Molly went to school in the Northeast. She was a child of the media age, she knew not to drawl her way through life. To listen to her speak it was easy enough to forget she was Texan except for a few words that sneak out with all Texans, like “ah-out” for out, “dah - owg” for dog and “She-it” for shit. Those words were distinctively Texan. The latter two figure pretty prominently in this play so there's really no faking it.
Unfortunately, the accent wasn’t there. At times Ms. Packer sounded cockney to me. Her pronunciation of "little" was so broadly cockney, it pulled me right out of the play.
I may have been alone in this. I need to say here, the audience did seem to have a fabulous time. Molly Ivins writing is smart enough and funny enough that you could have stood Ms. Packer in the middle of the room without any sets, costumes or props, without any attempt at an accent, and let her read aloud from the columns. It still would have been funny. So yeah, the audience loved this show but I suspect they would have loved it no matter what.
They also love Ms. Packer and I’ve been told, with very good reason. She is a dynamite performer who works mind, body and soul to bring meaning to a script. But she was not well served by this play.
The play itself, written by Margaret Engel and Allison Engel has been staged to rave reviews all over the country, (even in Texas.) But here I want to tell you something about Texans. They will find something nice to say about just about anything, no matter what.
I understand that the Engels are not normally playwrights but authors, in fact they’ve written two books about Molly. The play performs like excerpts from books, seldom does the performer get the chance to bring emotional color or depth to the role. It's a verbal straightjacket.
Where a more experienced playwright would have slowed the pace to show some of Molly’s complexity, here we are given one-liners in rapid succession, all drawn from Molly’s writing and speeches. It’s a play written by biographers; they stick to the facts.

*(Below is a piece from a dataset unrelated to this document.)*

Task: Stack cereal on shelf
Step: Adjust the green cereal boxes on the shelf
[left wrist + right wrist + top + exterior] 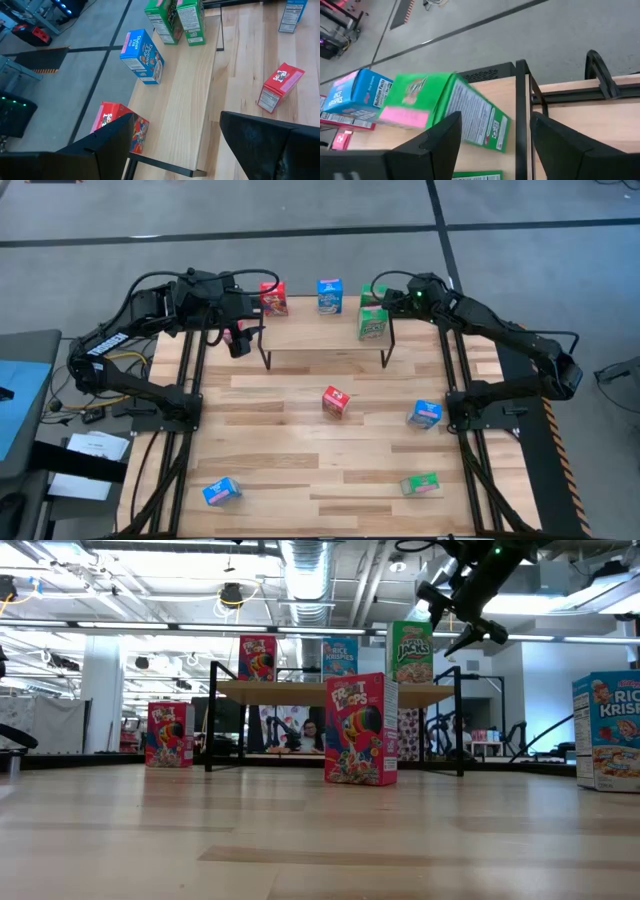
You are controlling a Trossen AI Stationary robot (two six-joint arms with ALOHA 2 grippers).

I understand the authors wanted to give Molly the kind of shot at immortality that Hal Holbrook gave Mark Twain in “Mark Twain Tonight” but this is a different time and Molly was a different writer. You can go to youtube and hear Molly hold forth in a number of speeches and do a better job of it than any actor, however talented, ever could.
Molly doesn’t need saving. The play does the actress a disservice by leaving her hanging with no real insight into the character’s inner life.
Sure, we learn she had a hard time with her father but everyone knows that from her writing. We learn she got cancer and died; an obituary will tell you that much. We learn she was a passionate liberal all her life and thousands love her for it. We learn she was a big, bold, brazen red-head; “a St. Bernard amongst a pack of greyhounds”, her mother once said, but nobody knows what really motivated that passion for social justice, or how she felt, deep down about her own mortality, her legacy, about the young writers she mentored and a playwright steps in to make a case, using their own imagination, for exactly those sorts of things.
She declares how she feels about these things, just as she did in her columns but we never see or feel the underpinnings.
After a play about Molly’s life, even a Texan, (part-time and adopted like me, or natural born) should leave the theater feeling they moved a little closer to understanding Molly, underneath the broad, brazen Texan surface.
We all had a lot of laughs but when we walked into the reception to graze on pulled pork sliders and baked brie - ( east meets west I suppose), the barbecue was tasty but Molly’s spirit had already left the room.